ECONOMY
ITF DG says equipping Nigerians with technical skills acquisition enduring solution to unemployment
The Director-General of the Industrial Training Fund(ITF), Sir Joseph Ari, says equipping Nigerians with technical skills acquisition is an enduring solution to the spate of unemployment in the country.
Ari stated this on Tuesday in Jos at a media forum organised by the Correspondents Chapel of the Nigeria Union Journalists(NUJ), Plateau State Council.
He said the skills were meant to equip many Nigerians for employability and entrepreneurship.
He observed that Nigerians were averse to skills acquisition, but that skills acquisition could create more jobs and reduce to the barest minimum the issue of unemployment confronting the nation.
He said that the Federal Government had recently unveiled the 5-year National Development Plan (2021-2025) to replace the Economic Recovery and Growth Plan (EGRP).
The director-general stated that the plan projected the creation of 21 million jobs, with 35 million Nigerians to be lifted out of poverty.
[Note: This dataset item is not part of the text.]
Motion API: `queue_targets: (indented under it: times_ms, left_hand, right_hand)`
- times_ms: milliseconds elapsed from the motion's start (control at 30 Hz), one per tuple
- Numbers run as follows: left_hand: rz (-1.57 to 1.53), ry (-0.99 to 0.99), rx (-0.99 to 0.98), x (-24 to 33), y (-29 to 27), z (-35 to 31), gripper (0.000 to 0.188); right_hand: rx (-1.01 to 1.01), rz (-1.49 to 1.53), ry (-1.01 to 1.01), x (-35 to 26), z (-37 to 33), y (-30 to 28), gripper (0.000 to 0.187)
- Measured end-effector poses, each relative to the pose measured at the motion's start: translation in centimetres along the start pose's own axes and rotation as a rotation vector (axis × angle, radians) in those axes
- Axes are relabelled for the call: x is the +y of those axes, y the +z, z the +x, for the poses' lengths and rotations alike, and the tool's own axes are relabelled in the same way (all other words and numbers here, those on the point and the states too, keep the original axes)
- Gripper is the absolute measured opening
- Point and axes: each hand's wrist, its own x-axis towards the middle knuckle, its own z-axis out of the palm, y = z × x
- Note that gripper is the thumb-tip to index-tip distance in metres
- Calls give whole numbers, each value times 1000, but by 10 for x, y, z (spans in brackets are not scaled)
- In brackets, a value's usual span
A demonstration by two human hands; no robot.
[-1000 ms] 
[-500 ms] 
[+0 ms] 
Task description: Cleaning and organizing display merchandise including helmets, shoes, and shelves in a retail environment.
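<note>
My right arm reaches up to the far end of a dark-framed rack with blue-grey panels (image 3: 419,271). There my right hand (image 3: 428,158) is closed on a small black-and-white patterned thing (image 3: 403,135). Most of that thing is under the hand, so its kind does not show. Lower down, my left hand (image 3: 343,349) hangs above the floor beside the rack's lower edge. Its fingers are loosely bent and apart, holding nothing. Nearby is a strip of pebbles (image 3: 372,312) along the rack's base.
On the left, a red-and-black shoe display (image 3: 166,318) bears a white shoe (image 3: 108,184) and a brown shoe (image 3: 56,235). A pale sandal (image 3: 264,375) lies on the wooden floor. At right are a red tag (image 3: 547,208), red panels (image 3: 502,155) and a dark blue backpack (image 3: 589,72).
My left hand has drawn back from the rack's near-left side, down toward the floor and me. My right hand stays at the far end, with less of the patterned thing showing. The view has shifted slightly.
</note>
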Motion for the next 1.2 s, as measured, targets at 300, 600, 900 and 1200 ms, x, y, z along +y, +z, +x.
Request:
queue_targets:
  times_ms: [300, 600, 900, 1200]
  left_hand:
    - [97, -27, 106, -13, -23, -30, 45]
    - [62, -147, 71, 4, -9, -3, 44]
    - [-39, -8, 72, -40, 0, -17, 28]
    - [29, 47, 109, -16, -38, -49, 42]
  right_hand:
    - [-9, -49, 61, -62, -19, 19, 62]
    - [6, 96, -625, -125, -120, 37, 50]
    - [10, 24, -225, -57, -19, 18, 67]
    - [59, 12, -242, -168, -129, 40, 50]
According to him, the ITF as the leading human capital development institution in Nigeria, has commenced the process of repositioning its programmes and activities to effectively prepare the nation’s workforce in line with the Fund’s mandate of developing a pool of qualified Nigerians to man the public and private sectors of the national economy.
He also said that the ITF was committed to doing the same with equal or even greater impact, given the centrality of human capital development to the actualisation of the Plan, as it did during the Economic Recovery and Growth Plan (EGRP) when it trained hundreds of thousands of Nigerians that are today gainfully employed or are even employers of labour.
Ari said that is inline with the mandate, the Fund recently convened a half-year and Third Quarter Review Meeting to re-evaluate its targets, re-prioritise its objectives and allocation of resources to ensure that its service offerings were tailored toward driving the actualisation of the human capital element of the National Development Plan.